Re: [PATCH v5 7/7] KVM: TDX: Explicitly do WBINVD when no more TDX SEAMCALLs

From: Chao Gao
Date: Fri Aug 01 2025 - 04:31:35 EST


On Tue, Jul 29, 2025 at 12:28:41AM +1200, Kai Huang wrote:
>On TDX platforms, during kexec, the kernel needs to make sure there are
>no dirty cachelines of TDX private memory before booting to the new
>kernel to avoid silent memory corruption to the new kernel.
>
>During kexec, the kexec-ing CPU firstly invokes native_stop_other_cpus()
>to stop all remote CPUs before booting to the new kernel.
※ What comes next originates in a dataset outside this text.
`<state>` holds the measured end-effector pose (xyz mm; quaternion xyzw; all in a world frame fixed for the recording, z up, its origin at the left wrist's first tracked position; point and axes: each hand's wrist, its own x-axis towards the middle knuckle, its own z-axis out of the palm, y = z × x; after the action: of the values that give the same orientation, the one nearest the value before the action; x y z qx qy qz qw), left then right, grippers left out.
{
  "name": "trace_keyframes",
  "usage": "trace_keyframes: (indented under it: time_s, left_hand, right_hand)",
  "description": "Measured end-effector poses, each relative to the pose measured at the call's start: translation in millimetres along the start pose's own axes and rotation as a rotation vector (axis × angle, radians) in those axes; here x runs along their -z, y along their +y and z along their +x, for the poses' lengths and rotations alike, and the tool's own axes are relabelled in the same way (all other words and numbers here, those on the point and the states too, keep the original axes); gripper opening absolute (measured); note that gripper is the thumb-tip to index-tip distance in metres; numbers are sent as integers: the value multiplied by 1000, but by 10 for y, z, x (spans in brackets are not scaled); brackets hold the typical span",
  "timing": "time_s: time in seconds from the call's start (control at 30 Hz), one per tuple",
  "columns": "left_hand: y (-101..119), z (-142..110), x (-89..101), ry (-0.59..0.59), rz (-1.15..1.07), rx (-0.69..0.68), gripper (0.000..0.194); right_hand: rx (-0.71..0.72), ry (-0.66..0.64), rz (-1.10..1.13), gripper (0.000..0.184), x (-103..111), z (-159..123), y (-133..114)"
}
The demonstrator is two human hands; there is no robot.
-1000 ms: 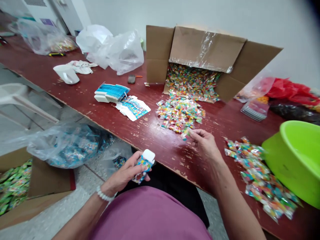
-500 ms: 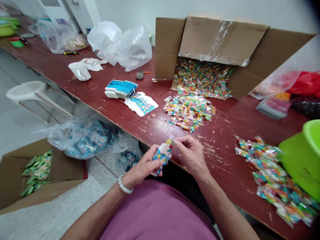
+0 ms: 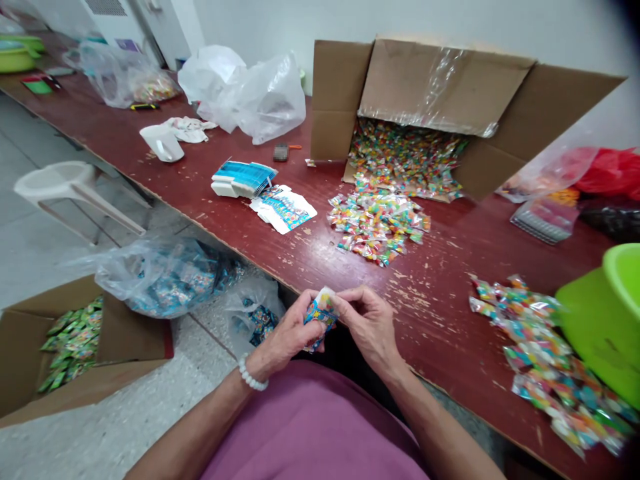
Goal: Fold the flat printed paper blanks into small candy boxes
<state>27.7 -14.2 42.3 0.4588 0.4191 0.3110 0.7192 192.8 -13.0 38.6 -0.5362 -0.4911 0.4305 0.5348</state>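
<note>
Colourful small carton (image 3: 320, 319) gripped by left hand (image 3: 287, 335), right hand (image 3: 367, 323) fingers (image 3: 345, 308) pinching its top, both hands raised at red table (image 3: 440, 313) edge

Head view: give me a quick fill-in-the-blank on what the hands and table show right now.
1. Both the left hand and the right hand grip one small printed ____.
2. The cardboard carton on the table lies tipped on its ____, spilling candy packets.
3. The basin at the right edge is ____ in colour.

Missing words: box; side; green
</note>
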Motion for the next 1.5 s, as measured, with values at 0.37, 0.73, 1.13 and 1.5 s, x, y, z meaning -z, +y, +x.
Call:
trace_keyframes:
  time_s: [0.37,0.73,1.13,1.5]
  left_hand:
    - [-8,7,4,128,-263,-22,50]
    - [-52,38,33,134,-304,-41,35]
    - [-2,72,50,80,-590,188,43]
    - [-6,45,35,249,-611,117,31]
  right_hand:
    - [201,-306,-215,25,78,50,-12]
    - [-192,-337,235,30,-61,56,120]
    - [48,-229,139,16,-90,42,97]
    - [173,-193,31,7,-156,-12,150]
The remote
>CPUs will then execute stop_this_cpu() to stop themselves.
>
>The kernel has a percpu boolean to indicate whether the cache of a CPU
>may be in incoherent state. In stop_this_cpu(), the kernel does WBINVD
>if that percpu boolean is true.
>
>TDX turns on that percpu boolean on a CPU when the kernel does SEAMCALL.
>This makes sure the caches will be flushed during kexec.
>
>However, the native_stop_other_cpus() and stop_this_cpu() have a "race"
>which is extremely rare to happen but could cause the system to hang.
>
>Specifically, the native_stop_other_cpus() firstly sends normal reboot
>IPI to remote CPUs and waits one second for them to stop. If that times
>out, native_stop_other_cpus() then sends NMIs to remote CPUs to stop
>them.
>
>The aforementioned race happens when NMIs are sent. Doing WBINVD in
>stop_this_cpu() makes each CPU take longer time to stop and increases
>the chance of the race happening.
>
>Explicitly flush cache in tdx_disable_virtualization_cpu() after which
>no more TDX activity can happen on this cpu. This moves the WBINVD to
>an earlier stage than stop_this_cpus(), avoiding a possibly lengthy
>operation at a time where it could cause this race.
>
>Signed-off-by: Kai Huang <kai.huang@xxxxxxxxx>
>Acked-by: Paolo Bonzini <pbonzini@xxxxxxxxxx>
>Tested-by: Farrah Chen <farrah.chen@xxxxxxxxx>
>Reviewed-by: Binbin Wu <binbin.wu@xxxxxxxxxxxxxxx>

Flushing cache after disabling virtualization looks clean. So,

Reviewed-by: Chao Gao <chao.gao@xxxxxxxxx>